## PROBLEM DESCRIPTION:
Please copy each line of the data that includes the string "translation".

## Recorded data:
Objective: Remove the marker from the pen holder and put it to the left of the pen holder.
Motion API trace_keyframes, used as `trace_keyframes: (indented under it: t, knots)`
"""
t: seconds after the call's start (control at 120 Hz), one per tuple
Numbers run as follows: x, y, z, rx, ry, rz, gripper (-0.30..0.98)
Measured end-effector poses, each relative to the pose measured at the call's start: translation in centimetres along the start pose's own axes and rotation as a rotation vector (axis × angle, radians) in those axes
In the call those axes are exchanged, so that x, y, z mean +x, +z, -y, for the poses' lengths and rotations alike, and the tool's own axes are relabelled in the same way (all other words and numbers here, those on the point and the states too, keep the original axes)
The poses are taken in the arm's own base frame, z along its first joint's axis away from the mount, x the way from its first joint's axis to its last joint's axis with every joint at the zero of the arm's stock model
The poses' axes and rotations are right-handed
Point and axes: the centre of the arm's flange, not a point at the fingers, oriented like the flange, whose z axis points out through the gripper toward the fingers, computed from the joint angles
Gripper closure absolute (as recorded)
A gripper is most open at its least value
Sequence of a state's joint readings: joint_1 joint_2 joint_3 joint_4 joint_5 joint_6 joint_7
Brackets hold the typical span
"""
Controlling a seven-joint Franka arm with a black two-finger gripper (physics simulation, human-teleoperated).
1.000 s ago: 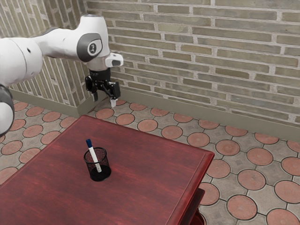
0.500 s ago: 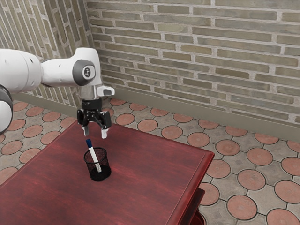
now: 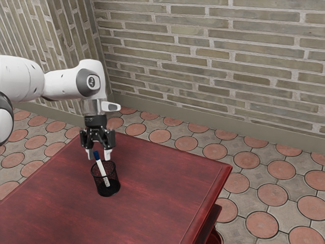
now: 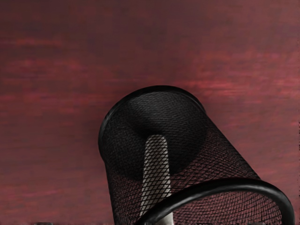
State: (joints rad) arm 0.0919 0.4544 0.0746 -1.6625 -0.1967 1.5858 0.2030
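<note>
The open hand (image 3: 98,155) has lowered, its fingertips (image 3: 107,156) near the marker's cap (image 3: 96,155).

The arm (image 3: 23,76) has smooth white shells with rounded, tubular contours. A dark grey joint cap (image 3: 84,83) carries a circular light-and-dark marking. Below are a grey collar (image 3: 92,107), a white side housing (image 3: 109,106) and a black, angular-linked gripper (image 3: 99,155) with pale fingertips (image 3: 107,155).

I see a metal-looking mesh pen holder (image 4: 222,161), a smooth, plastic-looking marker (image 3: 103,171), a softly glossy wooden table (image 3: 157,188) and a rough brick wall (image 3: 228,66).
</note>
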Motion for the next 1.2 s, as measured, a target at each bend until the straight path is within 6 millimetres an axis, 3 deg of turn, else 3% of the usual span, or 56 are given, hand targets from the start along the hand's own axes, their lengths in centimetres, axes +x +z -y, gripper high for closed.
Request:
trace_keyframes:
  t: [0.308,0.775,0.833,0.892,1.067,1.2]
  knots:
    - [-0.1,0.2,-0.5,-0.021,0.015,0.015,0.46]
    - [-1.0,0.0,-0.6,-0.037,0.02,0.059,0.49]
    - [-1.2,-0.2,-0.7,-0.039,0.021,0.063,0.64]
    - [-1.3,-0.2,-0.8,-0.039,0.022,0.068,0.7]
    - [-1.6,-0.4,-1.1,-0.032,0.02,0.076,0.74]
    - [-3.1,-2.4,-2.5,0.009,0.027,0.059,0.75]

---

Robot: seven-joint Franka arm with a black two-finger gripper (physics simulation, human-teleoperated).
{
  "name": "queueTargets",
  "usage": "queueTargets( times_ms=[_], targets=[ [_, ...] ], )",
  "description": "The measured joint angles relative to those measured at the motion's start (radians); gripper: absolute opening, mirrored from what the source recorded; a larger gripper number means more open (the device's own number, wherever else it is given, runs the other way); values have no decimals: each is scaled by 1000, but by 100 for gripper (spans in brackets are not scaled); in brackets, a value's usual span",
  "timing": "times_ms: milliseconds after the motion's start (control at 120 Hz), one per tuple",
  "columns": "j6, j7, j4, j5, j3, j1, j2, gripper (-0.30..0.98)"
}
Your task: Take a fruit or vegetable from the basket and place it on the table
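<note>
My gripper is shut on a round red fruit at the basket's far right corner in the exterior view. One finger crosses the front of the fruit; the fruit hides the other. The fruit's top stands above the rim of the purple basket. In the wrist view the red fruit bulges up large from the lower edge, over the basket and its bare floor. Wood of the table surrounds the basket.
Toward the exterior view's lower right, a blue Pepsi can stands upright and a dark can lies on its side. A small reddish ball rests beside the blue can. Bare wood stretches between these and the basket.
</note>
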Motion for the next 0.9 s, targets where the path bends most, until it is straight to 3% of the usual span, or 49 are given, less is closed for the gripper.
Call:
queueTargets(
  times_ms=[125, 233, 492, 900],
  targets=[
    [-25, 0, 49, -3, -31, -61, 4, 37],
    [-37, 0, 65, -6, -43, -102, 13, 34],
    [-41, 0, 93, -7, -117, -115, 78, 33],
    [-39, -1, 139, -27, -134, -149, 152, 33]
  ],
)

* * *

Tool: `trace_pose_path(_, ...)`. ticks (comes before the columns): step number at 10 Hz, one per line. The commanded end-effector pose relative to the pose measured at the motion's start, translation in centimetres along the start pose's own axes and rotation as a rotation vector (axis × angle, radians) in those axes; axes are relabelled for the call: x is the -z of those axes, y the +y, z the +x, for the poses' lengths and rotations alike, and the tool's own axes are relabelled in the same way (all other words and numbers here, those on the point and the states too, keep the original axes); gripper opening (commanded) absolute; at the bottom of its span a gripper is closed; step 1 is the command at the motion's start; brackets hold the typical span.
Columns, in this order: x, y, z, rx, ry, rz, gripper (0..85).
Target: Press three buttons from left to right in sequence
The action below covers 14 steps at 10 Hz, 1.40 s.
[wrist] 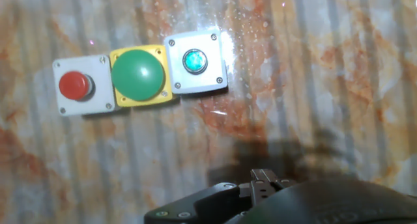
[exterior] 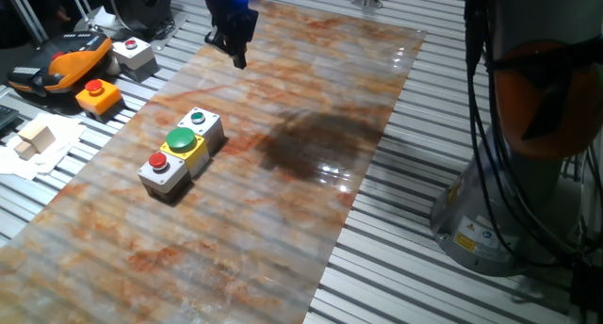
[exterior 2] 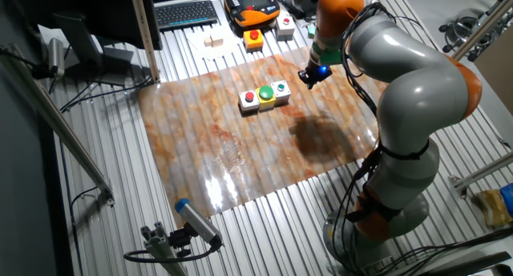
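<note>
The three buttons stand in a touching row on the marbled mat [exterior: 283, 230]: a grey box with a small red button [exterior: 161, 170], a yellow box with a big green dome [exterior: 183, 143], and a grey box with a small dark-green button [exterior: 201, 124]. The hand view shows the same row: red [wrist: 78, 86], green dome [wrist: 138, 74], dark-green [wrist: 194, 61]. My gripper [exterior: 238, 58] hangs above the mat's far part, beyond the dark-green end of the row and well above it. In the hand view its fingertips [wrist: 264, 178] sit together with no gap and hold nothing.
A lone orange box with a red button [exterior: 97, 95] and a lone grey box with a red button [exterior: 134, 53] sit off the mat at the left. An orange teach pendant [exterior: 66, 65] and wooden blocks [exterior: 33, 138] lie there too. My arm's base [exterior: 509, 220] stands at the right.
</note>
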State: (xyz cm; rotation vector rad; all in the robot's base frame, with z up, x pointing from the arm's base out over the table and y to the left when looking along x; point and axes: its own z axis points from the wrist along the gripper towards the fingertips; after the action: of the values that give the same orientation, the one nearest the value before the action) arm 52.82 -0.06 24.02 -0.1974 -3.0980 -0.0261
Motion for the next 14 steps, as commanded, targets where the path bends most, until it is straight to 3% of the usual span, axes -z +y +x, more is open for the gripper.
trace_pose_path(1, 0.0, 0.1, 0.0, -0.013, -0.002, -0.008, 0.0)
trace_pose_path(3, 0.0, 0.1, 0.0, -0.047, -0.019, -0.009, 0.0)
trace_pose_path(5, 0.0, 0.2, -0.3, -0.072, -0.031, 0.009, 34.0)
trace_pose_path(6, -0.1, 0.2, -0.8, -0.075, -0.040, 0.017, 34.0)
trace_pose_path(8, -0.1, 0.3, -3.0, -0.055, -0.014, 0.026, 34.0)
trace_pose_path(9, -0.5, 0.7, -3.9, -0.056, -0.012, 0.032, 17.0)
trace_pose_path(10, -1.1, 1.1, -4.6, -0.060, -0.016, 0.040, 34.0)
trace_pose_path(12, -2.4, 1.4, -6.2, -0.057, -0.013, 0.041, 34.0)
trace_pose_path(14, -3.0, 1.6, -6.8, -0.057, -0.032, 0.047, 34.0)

## THE ANSWER:
Measured end-effector poses, each relative to the pose measured at the call's start: translation in centimetres along the start pose's own axes and rotation as a rotation vector (axis × angle, radians) in those axes
Tool: `trace_pose_path(_, ...)`. ticks (comes before the columns): step number at 10 Hz, one per line. The commanded end-effector pose relative to the pose measured at the motion's start, translation in centimetres along the start pose's own axes and rotation as a rotation vector (axis × angle, radians) in those axes; axes are relabelled for the call: x is the -z of those axes, y the +y, z the +x, for the poses' lengths and rotations alike, and the tool's own axes are relabelled in the same way (all other words and numbers here, those on the point and the states too, keep the original axes); gripper opening (commanded) absolute; at the bottom of its span a gripper is closed; step 1 is the command at the motion's start; brackets hold the typical span.

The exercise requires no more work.